L’effet pot-pourri de Maker Faire fait que chacun peut s’y retrouver. Il y aura bien dans la masse un stand qui méritera votre intérêt. Sculpter du bois, vendre le Linky ou faire des courses de drones ? Tous makers ! La diversité des pratiques exhibées permet de légitimer celles qui sont nuisibles et tentent de se faire passer pour des créations de passionnés de bricolage. Le plaisir évident de faire soi-même de la petite bidouille réalisée avec ses petites menottes est détourné au profit de technologies et de grosses firmes qui veulent avant tout que « l’autonomie » des bricoleurs passe par leurs services.

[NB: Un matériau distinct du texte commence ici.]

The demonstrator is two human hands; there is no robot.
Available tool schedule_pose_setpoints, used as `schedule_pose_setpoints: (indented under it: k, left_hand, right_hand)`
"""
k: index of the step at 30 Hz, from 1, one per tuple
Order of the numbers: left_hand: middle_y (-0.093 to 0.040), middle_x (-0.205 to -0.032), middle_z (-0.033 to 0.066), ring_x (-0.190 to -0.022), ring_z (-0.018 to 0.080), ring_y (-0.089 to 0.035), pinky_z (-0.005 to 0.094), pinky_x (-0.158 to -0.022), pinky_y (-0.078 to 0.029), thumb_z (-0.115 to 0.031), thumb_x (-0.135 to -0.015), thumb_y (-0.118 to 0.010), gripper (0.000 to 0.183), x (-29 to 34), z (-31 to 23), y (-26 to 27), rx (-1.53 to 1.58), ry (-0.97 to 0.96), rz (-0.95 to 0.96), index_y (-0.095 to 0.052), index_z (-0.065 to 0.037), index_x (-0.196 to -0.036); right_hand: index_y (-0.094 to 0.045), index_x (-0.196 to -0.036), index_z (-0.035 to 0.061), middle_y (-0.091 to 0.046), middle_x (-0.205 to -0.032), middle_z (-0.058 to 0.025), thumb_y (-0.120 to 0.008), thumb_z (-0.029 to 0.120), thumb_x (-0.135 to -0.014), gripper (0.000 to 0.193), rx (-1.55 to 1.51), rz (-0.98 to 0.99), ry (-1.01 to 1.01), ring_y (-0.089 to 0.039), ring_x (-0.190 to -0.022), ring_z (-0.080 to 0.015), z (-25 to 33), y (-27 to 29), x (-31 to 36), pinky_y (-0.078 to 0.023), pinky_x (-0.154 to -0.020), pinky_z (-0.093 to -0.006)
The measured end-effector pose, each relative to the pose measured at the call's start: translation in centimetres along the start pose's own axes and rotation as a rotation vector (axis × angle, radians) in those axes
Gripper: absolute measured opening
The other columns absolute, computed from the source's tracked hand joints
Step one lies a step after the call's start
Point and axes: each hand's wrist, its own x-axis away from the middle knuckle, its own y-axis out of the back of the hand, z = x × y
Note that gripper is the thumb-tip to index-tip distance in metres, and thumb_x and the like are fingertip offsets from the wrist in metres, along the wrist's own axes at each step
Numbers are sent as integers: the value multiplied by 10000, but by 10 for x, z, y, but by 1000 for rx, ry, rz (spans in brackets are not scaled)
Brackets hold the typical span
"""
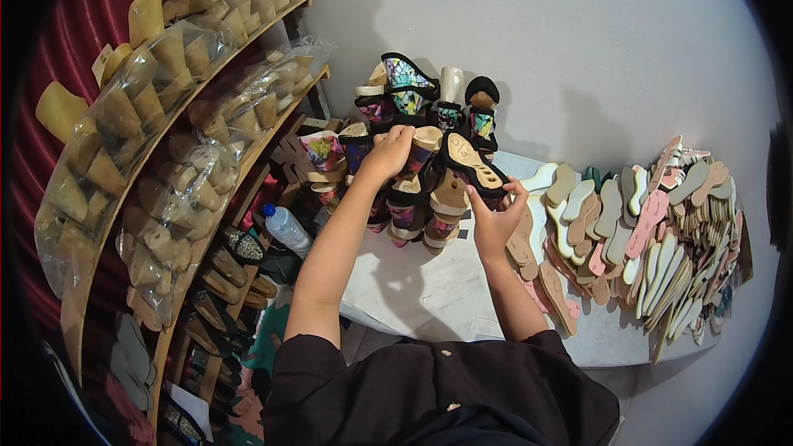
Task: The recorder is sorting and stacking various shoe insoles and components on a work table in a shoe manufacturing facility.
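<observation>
Shoe last [464, 154], black-edged upper [491, 188] apparently fitted, sits pinched in the right hand [500, 216]; the left hand [394, 152] curls over stacked, upper-covered lasts [405, 215], grip unclear; insoles [613, 200] lie loose.

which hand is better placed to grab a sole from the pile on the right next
Right, probably: the right hand is nearer the sole pile, though it grips a black-edged shoe. The left hand would have to reach across.
</observation>
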Motion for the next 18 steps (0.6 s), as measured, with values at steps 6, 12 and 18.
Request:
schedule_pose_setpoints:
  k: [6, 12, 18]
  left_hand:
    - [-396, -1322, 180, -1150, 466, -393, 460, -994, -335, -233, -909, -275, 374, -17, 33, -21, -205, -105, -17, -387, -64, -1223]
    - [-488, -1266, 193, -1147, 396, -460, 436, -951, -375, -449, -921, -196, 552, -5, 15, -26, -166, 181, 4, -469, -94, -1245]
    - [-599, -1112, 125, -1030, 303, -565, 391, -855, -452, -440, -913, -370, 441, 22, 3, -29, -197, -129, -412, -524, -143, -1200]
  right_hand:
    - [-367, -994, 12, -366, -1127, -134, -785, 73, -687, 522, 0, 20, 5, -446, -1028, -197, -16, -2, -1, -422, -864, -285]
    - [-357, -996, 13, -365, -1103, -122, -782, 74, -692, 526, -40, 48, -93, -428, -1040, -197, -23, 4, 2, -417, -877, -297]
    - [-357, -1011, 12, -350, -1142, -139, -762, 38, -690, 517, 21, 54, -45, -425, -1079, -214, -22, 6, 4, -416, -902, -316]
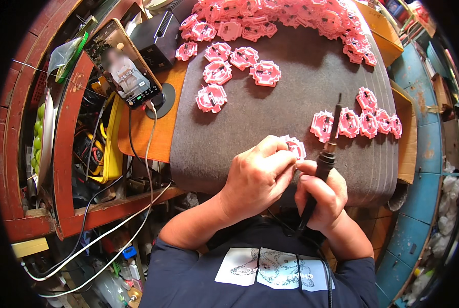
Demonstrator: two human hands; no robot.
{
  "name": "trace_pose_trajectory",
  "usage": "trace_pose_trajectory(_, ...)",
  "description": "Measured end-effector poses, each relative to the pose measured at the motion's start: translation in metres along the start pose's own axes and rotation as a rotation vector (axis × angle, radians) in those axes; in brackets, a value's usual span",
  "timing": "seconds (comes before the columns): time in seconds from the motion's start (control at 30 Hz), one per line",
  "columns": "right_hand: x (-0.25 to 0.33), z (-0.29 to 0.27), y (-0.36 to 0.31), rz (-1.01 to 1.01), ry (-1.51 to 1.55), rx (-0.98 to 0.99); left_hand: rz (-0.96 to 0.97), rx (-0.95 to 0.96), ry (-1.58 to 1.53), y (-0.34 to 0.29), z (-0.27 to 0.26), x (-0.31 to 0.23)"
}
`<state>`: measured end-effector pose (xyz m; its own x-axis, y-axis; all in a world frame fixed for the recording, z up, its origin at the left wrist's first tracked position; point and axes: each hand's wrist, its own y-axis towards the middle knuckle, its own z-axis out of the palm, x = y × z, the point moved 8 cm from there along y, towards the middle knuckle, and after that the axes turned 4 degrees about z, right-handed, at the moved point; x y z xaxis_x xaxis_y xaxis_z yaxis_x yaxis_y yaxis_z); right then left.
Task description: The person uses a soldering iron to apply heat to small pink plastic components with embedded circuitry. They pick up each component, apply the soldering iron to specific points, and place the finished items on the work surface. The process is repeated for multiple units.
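Over the near part of the grey mat [270, 115], my left hand [257, 174] is closed, pinching a pink plastic part [296, 148] between thumb and fingers. My right hand [328, 197] grips a soldering iron [326, 161] by its black handle, the thin tip pointing up and away from the pink part. The right thumb and index finger come close to that part; whether they touch it I cannot tell. Just beyond the iron lies a small group of similar pink parts [350, 123] with dark pieces in them. Several more pink parts [217, 72] are spread at the left.
A large heap of pink parts [291, 15] covers the far edge. At left, a lit phone [124, 66] leans beside a black box [160, 43] on an orange board [147, 131]. White cables [150, 169] hang below. A cardboard box [407, 141] and blue cabinets [409, 226] line the right.
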<state>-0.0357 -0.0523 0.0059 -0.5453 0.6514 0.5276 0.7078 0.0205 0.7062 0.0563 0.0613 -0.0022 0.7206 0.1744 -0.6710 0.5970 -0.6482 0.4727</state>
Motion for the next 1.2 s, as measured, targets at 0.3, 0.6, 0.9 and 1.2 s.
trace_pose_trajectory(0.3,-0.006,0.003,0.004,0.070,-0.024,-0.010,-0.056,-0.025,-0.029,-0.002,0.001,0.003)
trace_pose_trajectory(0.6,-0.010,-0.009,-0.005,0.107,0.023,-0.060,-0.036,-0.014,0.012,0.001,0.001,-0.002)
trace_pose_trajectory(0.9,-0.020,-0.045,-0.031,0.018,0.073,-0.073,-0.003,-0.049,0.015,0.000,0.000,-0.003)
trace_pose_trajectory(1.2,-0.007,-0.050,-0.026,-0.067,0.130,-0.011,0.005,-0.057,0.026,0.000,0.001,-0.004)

Le mouvement maker ne se contente pas de l’autonomie vers laquelle chacun pourrait tendre en répondant à ses besoins basiques (alimentation, logement, habillement...). Ici on produit des robots, du numérique, on fait de la publicité pour des multinationales et des start-ups présentes en masse sur le salon et on compte sur les sympathiques makers pour dorer le blason des technosciences.